Fiquei admirado por ele saber pois, mais do que suspeita, tinha
a certeza de não ter frequentado escola ou catequese.
«
E tu sabes o que é o Corpo de Deus?»
O «Meia-Cuca» levou quatro ou cinco passos a responder:
«
Us Corpu dus Déus é us corpu dus padre que vem tocar nus
sino para falar à gente cuns palavra cagente num intende.»
Ri e ele não se admirou pois eu ria sempre que ele falava.
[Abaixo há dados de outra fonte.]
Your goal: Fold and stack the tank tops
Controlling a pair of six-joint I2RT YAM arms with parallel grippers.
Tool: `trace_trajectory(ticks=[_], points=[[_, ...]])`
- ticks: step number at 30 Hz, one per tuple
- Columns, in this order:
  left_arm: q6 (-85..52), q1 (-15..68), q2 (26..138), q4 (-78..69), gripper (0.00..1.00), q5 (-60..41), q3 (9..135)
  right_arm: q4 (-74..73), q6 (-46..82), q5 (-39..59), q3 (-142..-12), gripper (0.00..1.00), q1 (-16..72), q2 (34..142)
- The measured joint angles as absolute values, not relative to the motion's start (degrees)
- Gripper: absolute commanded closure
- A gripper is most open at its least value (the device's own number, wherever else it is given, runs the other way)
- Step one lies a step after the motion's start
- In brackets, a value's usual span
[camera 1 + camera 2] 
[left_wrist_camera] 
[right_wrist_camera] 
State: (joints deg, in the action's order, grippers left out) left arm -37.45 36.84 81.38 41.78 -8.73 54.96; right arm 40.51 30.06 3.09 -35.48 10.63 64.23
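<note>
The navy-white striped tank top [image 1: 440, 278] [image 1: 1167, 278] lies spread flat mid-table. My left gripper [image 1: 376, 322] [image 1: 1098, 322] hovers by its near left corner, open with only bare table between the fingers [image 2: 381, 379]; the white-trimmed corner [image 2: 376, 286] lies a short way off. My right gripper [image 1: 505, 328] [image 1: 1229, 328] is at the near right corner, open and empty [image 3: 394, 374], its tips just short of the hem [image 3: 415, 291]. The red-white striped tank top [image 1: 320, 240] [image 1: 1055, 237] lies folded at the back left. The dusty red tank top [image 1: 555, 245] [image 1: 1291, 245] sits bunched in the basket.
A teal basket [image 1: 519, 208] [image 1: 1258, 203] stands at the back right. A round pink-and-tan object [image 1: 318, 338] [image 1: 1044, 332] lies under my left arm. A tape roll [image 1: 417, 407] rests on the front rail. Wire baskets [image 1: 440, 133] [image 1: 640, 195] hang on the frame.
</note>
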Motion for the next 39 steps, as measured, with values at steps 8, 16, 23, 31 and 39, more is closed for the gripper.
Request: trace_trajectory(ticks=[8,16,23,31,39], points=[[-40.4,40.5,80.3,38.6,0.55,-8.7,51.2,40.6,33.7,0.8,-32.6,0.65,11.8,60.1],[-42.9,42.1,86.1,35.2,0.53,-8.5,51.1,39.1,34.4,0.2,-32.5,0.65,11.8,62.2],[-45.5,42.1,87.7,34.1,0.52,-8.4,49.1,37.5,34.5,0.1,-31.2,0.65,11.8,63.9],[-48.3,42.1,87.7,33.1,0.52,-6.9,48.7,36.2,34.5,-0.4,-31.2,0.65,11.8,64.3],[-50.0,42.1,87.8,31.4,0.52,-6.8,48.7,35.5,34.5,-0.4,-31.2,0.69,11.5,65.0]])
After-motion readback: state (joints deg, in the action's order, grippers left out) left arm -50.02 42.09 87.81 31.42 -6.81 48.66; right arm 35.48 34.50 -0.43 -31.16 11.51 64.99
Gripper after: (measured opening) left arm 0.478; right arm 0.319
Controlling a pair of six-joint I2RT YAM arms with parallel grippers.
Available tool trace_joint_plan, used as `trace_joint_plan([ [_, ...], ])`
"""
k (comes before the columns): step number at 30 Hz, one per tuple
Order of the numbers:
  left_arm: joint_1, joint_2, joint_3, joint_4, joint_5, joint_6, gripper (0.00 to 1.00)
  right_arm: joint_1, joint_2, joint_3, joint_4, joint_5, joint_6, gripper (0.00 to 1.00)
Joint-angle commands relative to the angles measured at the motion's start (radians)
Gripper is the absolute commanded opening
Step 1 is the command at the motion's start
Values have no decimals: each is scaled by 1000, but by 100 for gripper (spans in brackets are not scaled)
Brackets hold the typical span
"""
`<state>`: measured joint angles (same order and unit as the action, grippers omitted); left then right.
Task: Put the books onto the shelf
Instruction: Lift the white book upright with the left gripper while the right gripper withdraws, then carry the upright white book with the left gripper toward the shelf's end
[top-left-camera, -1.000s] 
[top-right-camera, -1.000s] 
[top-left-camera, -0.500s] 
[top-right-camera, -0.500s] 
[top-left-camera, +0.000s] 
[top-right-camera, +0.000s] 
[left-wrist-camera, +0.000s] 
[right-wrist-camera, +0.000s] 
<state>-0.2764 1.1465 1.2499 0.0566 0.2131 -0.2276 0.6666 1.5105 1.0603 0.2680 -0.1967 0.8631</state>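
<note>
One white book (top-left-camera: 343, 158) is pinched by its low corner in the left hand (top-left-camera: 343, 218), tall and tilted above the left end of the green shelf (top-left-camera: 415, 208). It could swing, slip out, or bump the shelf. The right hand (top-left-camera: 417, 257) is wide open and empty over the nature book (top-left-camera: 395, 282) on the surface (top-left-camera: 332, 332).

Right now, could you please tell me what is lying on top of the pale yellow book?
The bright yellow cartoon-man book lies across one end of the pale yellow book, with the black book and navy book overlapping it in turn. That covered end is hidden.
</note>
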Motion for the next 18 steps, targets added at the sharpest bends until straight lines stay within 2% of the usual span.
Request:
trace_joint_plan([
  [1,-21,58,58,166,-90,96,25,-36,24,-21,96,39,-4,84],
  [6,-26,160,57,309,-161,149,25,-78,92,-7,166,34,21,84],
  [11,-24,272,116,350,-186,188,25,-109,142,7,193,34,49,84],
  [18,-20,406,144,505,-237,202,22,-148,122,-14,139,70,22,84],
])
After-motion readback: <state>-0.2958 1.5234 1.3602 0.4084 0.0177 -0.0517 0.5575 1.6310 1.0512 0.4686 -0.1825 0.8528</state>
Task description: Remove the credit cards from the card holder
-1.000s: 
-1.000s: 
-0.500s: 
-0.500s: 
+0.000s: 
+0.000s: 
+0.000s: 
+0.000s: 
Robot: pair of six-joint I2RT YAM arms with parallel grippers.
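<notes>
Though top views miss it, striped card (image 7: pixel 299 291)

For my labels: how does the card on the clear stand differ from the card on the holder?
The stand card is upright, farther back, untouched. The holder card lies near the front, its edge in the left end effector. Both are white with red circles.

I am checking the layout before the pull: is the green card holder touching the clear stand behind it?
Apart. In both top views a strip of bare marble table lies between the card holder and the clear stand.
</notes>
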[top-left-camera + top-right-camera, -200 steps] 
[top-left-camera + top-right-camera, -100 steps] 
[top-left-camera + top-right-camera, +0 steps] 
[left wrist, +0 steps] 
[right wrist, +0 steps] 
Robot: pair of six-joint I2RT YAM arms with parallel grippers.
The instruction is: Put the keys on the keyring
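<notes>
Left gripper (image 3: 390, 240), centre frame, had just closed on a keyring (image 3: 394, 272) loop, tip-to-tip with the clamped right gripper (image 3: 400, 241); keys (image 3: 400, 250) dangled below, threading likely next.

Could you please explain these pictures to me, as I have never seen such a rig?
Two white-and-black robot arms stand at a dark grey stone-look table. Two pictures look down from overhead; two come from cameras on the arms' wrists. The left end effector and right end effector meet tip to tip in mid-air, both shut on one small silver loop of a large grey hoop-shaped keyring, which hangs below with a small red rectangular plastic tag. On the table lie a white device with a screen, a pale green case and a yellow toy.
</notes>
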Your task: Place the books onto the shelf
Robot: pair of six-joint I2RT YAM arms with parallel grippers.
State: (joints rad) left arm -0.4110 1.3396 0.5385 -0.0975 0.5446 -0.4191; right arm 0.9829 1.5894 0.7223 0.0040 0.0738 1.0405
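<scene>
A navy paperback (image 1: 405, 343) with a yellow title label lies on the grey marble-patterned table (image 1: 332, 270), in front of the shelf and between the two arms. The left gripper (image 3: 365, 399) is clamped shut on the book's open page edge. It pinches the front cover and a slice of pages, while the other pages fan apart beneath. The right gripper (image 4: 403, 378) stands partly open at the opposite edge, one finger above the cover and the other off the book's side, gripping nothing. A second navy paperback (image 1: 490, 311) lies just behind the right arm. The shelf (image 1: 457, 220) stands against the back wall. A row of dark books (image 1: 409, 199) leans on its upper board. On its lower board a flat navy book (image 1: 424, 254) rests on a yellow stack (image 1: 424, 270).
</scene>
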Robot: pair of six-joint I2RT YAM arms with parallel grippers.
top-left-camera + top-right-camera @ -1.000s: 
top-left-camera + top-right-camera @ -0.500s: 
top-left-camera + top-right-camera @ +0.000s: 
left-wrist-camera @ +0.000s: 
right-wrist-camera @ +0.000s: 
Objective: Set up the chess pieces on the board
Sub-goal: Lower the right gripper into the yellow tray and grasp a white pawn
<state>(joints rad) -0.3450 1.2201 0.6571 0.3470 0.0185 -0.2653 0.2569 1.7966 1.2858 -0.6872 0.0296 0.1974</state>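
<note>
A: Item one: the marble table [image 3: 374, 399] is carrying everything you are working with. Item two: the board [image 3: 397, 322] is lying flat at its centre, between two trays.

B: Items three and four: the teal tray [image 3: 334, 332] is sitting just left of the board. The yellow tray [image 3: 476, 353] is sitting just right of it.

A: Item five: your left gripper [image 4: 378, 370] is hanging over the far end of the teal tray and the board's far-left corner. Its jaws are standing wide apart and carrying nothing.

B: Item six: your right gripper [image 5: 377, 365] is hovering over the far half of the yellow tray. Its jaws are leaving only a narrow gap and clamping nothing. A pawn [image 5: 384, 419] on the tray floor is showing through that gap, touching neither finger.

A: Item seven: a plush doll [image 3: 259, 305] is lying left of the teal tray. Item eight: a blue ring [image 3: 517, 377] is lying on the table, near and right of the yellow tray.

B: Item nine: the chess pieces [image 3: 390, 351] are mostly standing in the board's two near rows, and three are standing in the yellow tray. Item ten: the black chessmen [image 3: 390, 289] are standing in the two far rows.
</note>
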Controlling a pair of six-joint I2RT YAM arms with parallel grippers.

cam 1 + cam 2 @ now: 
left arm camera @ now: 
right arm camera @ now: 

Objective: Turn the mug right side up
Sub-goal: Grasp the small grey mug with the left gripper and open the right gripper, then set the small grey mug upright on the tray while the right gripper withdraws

Entrámos e pouco tempo levou isso a fazer a todos os que se
reuniram para ali estar. Mesmo fazendo um esforço de memória
não me lembro da homilia, pois apenas estava atento a se falaria
da guerra, ou da guerrilha, ou do povo raptado, ou do contratado.
Como não falasse nada do que eu esperava ouvir, perdi a concentração
tal como as prostitutas que passados os primeiros minutos
de ouvir latim ensaiaram risinhos e gargalhadas, trocando olhares
lascivos e concupiscentes com os seus esperados clientes. Estes,
sérios e compenetrados na missa, pareceram incomodados com a
acústica que ampliavam as risadas das suas prestadoras de serviços
carnais. A dado passo, soaram cânticos correspondidos por
um terço das vozes. Foi a parte de maior concentração e à qual
reconheci beleza.
A missa continuou até acabar, com o «Meia-Cuca» já desesperado
por ter de estar todo o tempo sossegado.
«Gostaste?» A resposta foi imediata como se estivesse esperando
a pergunta:
«Esta festa num presta. Us mulher que vai nu cantar num pode
dançar, us miúdo num pode corer, us homi num bebe e nu há
batucada. Porqui num toca o sino cando us mulher canta?»